→ Problem details: Only the lines below, from the one with "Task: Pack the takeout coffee" through the one with "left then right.", are to be written out, exactly.

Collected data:
::::::::

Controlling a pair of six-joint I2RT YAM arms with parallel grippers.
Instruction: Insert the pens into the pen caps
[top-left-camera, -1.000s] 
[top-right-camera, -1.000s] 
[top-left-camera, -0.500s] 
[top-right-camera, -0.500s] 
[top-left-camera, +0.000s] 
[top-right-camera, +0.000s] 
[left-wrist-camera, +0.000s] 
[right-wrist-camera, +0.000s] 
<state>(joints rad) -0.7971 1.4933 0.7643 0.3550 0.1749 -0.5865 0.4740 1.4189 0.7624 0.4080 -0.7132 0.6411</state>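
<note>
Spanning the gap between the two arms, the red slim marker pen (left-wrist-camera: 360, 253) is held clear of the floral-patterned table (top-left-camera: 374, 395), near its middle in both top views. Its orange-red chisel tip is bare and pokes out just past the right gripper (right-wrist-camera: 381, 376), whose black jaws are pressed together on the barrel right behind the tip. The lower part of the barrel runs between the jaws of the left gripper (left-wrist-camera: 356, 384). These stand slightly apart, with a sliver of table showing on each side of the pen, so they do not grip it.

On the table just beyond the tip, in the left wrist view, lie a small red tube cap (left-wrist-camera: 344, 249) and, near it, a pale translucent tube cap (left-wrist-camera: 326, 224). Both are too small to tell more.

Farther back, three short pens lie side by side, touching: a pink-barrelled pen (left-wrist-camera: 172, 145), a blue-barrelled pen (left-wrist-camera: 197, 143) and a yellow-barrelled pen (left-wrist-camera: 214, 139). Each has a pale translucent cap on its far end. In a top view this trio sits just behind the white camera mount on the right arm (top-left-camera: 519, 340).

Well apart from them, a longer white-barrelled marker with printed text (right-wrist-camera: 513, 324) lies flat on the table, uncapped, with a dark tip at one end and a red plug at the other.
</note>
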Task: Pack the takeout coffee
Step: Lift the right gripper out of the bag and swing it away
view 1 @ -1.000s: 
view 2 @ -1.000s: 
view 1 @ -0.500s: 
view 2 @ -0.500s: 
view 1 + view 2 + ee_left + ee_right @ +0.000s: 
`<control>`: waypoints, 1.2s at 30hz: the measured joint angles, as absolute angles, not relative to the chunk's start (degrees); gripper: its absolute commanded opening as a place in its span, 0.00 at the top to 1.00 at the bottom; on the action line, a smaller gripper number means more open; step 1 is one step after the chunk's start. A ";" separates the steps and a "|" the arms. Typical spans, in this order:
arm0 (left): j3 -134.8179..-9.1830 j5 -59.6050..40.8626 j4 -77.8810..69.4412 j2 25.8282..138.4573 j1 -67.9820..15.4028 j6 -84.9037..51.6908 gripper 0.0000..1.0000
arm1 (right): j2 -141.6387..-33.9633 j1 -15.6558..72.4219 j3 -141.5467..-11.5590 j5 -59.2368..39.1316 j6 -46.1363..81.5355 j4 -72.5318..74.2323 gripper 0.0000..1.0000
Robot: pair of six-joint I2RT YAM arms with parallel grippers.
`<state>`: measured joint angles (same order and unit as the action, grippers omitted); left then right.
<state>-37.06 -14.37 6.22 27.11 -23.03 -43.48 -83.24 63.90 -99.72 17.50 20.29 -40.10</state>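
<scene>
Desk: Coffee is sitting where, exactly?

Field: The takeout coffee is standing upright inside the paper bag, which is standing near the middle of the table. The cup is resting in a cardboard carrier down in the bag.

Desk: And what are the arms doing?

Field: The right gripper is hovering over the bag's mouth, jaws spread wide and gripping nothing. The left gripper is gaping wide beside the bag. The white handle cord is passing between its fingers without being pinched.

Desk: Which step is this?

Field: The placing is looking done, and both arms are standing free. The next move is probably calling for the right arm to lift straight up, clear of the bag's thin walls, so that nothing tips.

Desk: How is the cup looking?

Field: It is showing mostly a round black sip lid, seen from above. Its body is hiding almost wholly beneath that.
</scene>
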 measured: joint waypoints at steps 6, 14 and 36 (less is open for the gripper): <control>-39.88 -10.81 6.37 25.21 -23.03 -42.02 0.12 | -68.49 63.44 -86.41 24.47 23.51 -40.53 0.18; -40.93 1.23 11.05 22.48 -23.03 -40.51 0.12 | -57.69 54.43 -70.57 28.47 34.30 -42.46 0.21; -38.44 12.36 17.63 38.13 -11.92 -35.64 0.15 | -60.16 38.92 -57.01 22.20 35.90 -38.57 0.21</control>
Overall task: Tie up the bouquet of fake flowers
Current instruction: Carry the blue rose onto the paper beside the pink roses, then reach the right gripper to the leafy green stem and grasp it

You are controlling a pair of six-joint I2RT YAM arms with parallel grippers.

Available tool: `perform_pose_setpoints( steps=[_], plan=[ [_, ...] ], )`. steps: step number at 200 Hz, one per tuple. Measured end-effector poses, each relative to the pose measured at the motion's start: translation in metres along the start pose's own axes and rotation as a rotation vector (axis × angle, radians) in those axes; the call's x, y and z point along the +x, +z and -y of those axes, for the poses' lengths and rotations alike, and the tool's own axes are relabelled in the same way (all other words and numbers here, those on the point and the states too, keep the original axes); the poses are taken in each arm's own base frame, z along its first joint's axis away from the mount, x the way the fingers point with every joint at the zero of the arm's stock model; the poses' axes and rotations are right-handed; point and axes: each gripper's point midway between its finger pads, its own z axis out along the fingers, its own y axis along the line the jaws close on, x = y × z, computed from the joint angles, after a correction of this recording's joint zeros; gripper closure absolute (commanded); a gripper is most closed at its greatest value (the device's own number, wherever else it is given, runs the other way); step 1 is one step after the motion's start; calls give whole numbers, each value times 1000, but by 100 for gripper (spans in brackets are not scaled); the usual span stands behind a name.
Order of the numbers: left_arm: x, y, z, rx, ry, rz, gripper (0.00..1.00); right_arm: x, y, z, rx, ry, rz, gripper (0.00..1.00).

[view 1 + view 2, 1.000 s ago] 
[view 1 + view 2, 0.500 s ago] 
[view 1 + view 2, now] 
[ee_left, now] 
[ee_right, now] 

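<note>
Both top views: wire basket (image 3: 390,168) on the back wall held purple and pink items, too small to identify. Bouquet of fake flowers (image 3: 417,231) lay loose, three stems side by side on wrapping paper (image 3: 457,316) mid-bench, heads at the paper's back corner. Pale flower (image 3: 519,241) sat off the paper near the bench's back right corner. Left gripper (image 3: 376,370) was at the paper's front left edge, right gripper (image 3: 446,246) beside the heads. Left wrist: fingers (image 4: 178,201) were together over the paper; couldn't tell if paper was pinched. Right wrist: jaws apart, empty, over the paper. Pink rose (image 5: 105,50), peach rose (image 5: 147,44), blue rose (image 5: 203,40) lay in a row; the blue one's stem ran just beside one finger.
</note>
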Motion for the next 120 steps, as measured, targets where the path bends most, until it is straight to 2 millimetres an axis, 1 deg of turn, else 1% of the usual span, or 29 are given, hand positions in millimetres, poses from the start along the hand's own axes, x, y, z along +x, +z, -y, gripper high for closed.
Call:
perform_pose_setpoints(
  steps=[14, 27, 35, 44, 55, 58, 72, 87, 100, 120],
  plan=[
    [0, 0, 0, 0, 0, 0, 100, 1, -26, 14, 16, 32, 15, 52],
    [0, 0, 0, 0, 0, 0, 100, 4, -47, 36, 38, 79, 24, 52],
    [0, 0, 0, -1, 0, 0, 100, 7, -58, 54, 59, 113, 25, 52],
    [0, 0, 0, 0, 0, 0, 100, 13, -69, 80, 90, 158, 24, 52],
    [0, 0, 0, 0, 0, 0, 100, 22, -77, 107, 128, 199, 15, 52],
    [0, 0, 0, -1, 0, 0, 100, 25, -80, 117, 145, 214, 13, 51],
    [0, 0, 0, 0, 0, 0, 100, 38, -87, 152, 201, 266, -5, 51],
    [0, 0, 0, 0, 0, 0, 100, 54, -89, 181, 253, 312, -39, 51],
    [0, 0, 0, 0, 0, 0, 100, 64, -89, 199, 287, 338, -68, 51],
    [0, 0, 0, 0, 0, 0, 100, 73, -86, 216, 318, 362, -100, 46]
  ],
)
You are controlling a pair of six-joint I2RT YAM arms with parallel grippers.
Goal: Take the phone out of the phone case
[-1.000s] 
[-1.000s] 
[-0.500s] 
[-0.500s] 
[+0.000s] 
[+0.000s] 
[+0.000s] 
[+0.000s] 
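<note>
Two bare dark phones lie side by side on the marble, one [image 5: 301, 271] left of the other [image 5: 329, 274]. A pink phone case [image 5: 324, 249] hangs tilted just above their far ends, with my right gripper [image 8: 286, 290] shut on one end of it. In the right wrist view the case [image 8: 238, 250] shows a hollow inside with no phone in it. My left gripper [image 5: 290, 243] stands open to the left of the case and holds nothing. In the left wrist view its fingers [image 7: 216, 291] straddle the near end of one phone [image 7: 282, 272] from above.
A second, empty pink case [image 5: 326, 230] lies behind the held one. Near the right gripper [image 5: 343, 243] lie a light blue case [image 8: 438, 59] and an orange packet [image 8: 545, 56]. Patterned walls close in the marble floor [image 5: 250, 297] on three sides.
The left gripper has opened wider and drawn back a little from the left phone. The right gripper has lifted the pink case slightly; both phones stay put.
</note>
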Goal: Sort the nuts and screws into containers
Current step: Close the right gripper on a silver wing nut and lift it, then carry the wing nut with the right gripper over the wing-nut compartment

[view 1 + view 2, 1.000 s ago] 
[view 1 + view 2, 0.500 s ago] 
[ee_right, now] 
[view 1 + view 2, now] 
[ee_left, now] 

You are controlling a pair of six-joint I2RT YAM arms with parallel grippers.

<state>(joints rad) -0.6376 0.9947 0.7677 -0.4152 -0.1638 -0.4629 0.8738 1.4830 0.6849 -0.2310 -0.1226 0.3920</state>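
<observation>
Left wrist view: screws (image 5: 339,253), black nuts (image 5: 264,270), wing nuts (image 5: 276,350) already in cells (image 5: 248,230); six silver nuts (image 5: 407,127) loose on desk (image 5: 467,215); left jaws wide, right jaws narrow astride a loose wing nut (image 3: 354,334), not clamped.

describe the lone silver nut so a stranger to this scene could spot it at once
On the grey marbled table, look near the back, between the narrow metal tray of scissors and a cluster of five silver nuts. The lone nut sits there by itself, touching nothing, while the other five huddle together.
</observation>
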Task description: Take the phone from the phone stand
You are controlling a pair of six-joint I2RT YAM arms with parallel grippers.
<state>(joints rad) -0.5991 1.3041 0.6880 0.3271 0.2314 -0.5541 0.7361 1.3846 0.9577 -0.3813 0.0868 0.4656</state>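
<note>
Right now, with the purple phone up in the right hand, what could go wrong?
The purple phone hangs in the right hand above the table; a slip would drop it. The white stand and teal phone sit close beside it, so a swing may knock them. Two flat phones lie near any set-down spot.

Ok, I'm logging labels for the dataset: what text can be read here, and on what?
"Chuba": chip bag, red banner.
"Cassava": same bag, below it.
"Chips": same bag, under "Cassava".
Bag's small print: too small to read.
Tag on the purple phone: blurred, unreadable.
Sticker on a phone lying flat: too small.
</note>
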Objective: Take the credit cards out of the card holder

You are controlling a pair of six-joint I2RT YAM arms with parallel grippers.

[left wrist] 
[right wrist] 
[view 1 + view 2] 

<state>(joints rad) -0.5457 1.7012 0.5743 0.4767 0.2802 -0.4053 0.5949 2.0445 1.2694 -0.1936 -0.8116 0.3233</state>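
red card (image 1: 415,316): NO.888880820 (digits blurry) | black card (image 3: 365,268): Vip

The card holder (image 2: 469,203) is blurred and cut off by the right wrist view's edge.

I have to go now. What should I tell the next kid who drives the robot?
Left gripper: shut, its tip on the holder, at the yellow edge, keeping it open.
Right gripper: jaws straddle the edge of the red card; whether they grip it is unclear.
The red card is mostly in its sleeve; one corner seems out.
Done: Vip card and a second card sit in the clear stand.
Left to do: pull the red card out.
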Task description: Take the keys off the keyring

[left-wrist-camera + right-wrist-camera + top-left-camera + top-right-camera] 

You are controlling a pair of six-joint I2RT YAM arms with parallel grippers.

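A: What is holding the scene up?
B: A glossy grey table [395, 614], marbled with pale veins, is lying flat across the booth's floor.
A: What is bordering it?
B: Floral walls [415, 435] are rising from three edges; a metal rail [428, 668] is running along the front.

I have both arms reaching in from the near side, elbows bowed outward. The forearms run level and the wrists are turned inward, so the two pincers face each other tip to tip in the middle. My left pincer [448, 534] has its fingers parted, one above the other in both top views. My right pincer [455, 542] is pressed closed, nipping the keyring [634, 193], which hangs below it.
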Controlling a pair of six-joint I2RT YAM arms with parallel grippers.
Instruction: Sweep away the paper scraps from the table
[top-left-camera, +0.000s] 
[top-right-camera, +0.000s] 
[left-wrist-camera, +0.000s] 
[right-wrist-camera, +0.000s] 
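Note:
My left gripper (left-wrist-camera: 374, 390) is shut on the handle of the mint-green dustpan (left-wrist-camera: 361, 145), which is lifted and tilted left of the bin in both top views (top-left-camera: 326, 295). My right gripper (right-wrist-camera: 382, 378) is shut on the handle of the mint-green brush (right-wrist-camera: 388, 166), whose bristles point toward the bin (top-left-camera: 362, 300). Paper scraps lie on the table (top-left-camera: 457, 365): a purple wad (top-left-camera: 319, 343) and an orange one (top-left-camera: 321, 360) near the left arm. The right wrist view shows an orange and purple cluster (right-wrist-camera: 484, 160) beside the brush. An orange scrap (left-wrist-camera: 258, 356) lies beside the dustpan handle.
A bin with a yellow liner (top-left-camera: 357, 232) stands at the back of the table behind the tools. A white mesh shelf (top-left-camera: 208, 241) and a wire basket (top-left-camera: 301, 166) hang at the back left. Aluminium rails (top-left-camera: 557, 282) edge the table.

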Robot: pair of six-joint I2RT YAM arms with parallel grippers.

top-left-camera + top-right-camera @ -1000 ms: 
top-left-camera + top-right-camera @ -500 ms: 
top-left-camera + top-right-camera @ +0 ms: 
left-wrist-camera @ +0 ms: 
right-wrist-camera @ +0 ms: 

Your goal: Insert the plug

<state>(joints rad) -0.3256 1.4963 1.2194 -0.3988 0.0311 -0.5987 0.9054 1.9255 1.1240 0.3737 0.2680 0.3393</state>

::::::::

→ Result below:
Task: Pack the takeout coffee
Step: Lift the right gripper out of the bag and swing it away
view 1 @ -1.000s: 
view 2 @ -1.000s: 
view 1 @ -0.500s: 
view 2 @ -0.500s: 
view 1 + view 2 + ee_left + ee_right @ +0.000s: 
`<control>`: waypoints, 1.2s at 30hz: the measured joint angles, as absolute angles, not relative to the chunk's start (degrees); gripper: its absolute commanded opening as a place in its span, 0.00 at the top to 1.00 at the bottom; on the action line, a smaller gripper number means more open; step 1 is one step after the chunk's start. A ";" separates the steps and a "|" the arms. Typical spans, in this order:
arm0 (left): j3 -134.8179..-9.1830 j5 -59.6050..40.8626 j4 -77.8810..69.4412 j2 25.8282..138.4573 j1 -67.9820..15.4028 j6 -84.9037..51.6908 gripper 0.0000..1.0000
arm1 (right): j2 -141.6387..-33.9633 j1 -15.6558..72.4219 j3 -141.5467..-11.5590 j5 -59.2368..39.1316 j6 -46.1363..81.5355 j4 -72.5318..74.2323 gripper 0.0000..1.0000
Robot: pair of six-joint I2RT YAM arms with parallel grippers.
`<state>`: measured joint angles (same order and unit as the action, grippers omitted); left then right.

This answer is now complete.